Here are a few things to consider when wading into energy efficiency finance:
1. Returns to energy efficiency upgrades accrue out of negative cashflow (money not spent), which means its hard/impossible to put a legal "box" around the financial returns to the project, contra solar investments, where there is a meter and it's usually possible to slice and dice who gets what.
2. Energy efficiency upgrades also pose a problem with respect to collateral. In our case, although we had the right to take back our LED lamps, the value of what we got back, even in the best case, would have been negligible. Most EE upgrades are even less inviting as collateral, like insulation or HVAC upgrades.
3. There are simpler, but more balkanized (i.e., different not only from state to state, but even utility to utility, or city to city) financial incentives for energy efficiency upgrades. This poses a challenge for finance as a differentiator for energy efficiency. Simpler incentives mean the value of a third-party financier who abstracts away these problems is less valuable; and more balkanized incentives mean that is harder in any case for a third-party to offer solutions that scale geographically. Again, contra solar, where the federal tax incentives mean that it’s almost necessary for a third-party with tax equity appetite to finance a portion of the investment, and since it’s at the federal level it scales across the US.

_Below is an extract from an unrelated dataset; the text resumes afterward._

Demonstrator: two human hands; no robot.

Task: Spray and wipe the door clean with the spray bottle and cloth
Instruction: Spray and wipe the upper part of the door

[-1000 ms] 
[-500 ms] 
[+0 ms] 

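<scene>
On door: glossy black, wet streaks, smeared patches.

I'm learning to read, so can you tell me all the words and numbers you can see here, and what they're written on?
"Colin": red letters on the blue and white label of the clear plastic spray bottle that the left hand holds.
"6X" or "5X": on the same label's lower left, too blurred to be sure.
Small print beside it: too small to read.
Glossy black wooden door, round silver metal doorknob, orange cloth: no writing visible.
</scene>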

My advice would be to do some careful thinking about how and why your financial offerings are better than what you could do financing them on a credit card or through a normal bank loan.
In addition, I would put some serious thought into whether or not finance is the true barrier for energy efficiency projects. Again unlike solar, these things are inside the home/office/whatever, not outside, so bring up aesthetic concerns as well as comfort concerns. Other things, like HVAC systems, are usually replaced when they break.
Anyway, I hope this is useful and that you get a lot of projects done!